Die Gewinner des 100TOP-Dachdecker-Studentenwettbewerbes, Simon Altvater aus Stuttgart (3. Platz), Lars Kriegel aus Werne und Florian Tress (von links) aus München (2. Platz) mit Geschäftsführer Klaus Bröker (r.)

Lars Kriegel hatte eine Zukunftsvision für den Dachdeckerberuf entwickelt, die bei der Jury des Studentenwettbewerbes „100TOP-Dachdecker“ voll eingeschlagen ist und den ersten Platz erzielte. 30 DIN-A4-Seiten schrieb der aus Werne stammende Dortmunder Student der Fachrichtung Psychologie und Musik zum vorgeschriebenen Thema „Was muss ein Dachdecker-Unternehmen tun, um im Jahre 2020 noch erfolgreich bestehen zu können?“

Anonyme Bewertung

Aus Anlass des zehnjährigen Bestehens hatte die Kooperation mit Sitz in Werne, an der rund 100 Dachdeckerbetriebe angeschlossen sind, zu einem Ideenwettbewerb aufgerufen.Über das Internet war die für eine Teilnahme erforderliche Registrierungsnummer anzufordern. Damit wurden die Voraussetzungen für eine anonyme Bewertung geschaffen. Von 47 Teilnehmern, die sich registrieren ließen, hatten sich 16 Studenten verschiedenster Fachrichtungen, auch Mediziner, Juristen und Wirtschaftswissenschaftler, beteiligt. Als Anreiz winkten Geldpreise mit einer Gesamthöhe von 10 000 Euro.

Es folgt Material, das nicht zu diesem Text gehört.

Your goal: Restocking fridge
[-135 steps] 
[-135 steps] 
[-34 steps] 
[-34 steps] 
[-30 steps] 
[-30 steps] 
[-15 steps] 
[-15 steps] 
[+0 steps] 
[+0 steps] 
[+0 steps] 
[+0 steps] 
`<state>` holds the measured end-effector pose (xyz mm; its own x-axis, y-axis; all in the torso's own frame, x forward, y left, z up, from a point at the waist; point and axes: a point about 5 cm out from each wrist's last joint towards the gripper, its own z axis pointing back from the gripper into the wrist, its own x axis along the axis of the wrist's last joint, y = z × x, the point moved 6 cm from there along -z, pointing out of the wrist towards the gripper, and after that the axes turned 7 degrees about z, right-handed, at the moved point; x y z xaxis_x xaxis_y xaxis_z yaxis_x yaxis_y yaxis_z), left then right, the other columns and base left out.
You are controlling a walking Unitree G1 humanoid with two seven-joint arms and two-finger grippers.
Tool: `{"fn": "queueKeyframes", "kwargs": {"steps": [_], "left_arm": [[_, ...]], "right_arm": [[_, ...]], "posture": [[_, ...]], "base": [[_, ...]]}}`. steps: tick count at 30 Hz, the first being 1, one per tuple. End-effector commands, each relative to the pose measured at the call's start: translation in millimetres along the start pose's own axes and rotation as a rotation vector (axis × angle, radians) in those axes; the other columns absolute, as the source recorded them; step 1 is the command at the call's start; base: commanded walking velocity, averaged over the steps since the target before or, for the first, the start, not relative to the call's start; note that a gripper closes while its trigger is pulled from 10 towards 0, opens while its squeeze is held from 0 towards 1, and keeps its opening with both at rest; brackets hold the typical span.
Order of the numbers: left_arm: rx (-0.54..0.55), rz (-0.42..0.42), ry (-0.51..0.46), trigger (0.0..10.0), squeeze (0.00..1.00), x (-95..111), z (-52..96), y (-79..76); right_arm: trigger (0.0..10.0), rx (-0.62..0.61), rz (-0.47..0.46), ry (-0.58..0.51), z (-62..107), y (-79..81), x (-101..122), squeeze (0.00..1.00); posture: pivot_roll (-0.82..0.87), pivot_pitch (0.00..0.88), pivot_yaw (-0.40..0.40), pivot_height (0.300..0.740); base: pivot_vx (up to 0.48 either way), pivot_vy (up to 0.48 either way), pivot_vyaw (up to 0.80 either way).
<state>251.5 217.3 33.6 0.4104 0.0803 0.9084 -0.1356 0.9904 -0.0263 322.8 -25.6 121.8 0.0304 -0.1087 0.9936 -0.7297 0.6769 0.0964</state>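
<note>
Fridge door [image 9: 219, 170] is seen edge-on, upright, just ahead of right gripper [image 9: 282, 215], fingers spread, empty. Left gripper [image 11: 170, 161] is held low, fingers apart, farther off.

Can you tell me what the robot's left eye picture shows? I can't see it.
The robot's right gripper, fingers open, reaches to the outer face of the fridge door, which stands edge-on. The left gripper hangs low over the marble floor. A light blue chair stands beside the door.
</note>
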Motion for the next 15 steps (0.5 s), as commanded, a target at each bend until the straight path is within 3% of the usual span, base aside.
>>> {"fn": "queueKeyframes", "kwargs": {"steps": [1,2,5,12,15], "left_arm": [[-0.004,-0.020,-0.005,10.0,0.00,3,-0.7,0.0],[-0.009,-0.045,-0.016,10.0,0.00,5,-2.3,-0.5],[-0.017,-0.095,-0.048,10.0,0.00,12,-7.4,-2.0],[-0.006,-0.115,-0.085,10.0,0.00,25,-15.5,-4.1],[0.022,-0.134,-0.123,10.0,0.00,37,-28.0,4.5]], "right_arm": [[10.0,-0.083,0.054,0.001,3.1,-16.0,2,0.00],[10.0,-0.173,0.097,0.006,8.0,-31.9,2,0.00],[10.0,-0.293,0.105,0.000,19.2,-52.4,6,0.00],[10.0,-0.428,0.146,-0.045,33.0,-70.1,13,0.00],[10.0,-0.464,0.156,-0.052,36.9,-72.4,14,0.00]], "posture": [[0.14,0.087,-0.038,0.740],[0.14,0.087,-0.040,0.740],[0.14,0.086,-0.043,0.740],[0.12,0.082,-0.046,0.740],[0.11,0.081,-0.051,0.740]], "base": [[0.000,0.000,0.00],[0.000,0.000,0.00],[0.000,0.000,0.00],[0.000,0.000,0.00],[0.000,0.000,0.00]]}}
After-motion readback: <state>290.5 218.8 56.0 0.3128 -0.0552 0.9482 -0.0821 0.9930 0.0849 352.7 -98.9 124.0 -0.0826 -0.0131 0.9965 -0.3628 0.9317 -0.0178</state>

Studiengebühren finanzieren

„Zur Finanzierung der Studiengebühren“, sollte den Anreiz bilden.Obwohl Lars Kriegel nicht aus dem Baugewerbe stammt, reizte ihn als Psychologie-Student die Aufgabe und er entwarf ein Modell, das er das „Dortmunder Modell der Kompetenz-Pyramide“ nannte. „Jeder solle sich weiterbilden, schon deshalb, damit er nicht unglücklich und es ihm nicht langweilig wird“, lehnte sich der Psychologie-Student bei seinen Theorien an die Erkenntnisse der Motivationspsychologie.Zuerst alle zwei Jahre und später alle fünf sollte sich der Handwerker in seiner Branche für einen neuen Beruf qualifizieren.

In Abendkursen weiter qualifizieren

„Man macht eine Grundausbildung im Dachdeckerberuf und anschließend qualifiziert man sich in Abendkursen weiter“, erläutert der Student sein Konzept. Das Ergebnis seien nicht nur zufriedenere Mitarbeiter: „Die Gewerke wachsen zu einem großen Bauhandwerk zusammen und Arbeitskräfte lassen sich flexibel einsetzen“, sieht Kriegel darin auch eine Lösung für Schlechtwetterzeiten.Die Preise an die drei Erstplatzierten (Lars Kriegel 5000 Euro, Florian Tress 3000 Euro und Simon Altvater 2000 Euro) überreichte der Unternehmerverbund am vergangenen Samstag bei seiner großen Jubiläumsveranstaltung im Hotel Seehof in Haltern.